Crypto is, culturally, a millennial and Gen Z discipline. Its heroes are anonymous or pseudonymous. Its canonical texts are whitepapers and Discord server archives. Its community gathers on Twitter and communicates in memes that would be completely unintelligible to someone who learned investing from a textbook.
These two groups are not just using different analytical tools. They are operating in different social universes. And much of the hostility between them is not actually about finance. It is about identity. When a value investor dismisses crypto, they are partly defending a worldview that gave their career meaning. When a crypto enthusiast dismisses balance sheets, they are partly rejecting institutions that they feel have failed them.
This is not unique to finance. You see the same dynamic in music, where older fans dismiss new genres not because the music is objectively worse but because accepting it would mean admitting that the cultural center has moved somewhere else. The debate about whether value investing works in crypto is partly a debate about who gets to define what serious investing looks like.
Where This Actually Lands
The balance sheet is not dead. Tokenomics is not a scam. What is actually happening is that the definition of value is expanding, and both sides are holding onto a piece of it while insisting the other side’s piece is not real.

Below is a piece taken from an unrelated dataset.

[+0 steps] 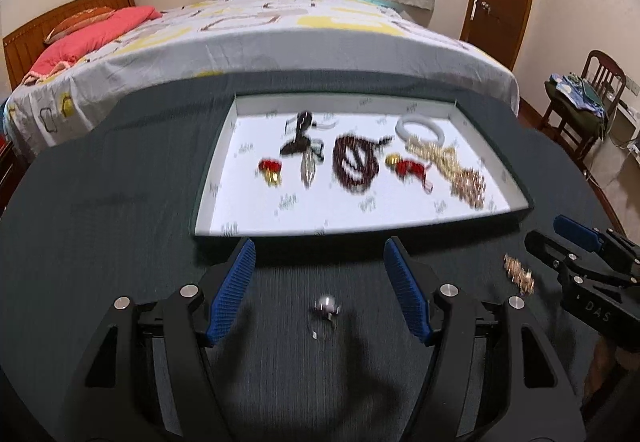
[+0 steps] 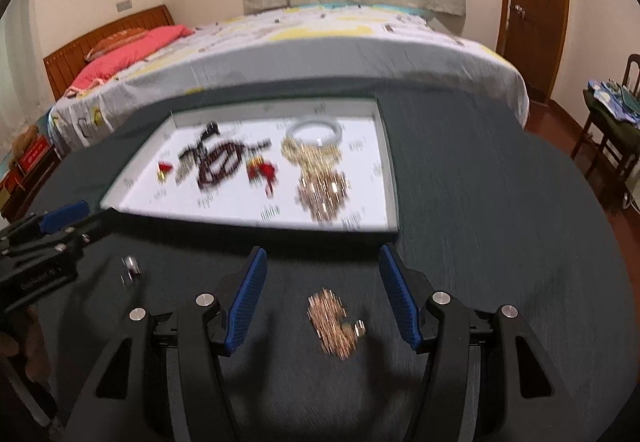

Graham wanted investors to think for themselves, to be skeptical of crowds, and to never pay more for something than it is actually worth. None of that requires a balance sheet specifically. It requires a framework. Crypto has not yet built one as reliable as what traditional finance offers. But dismissing the attempt is just as lazy as accepting every whitepaper at face value.
The best investors in the next decade will probably be the ones who can read both a 10 K and a smart contract audit. That combination does not exist in many people yet. Which means there is a margin of safety in developing it.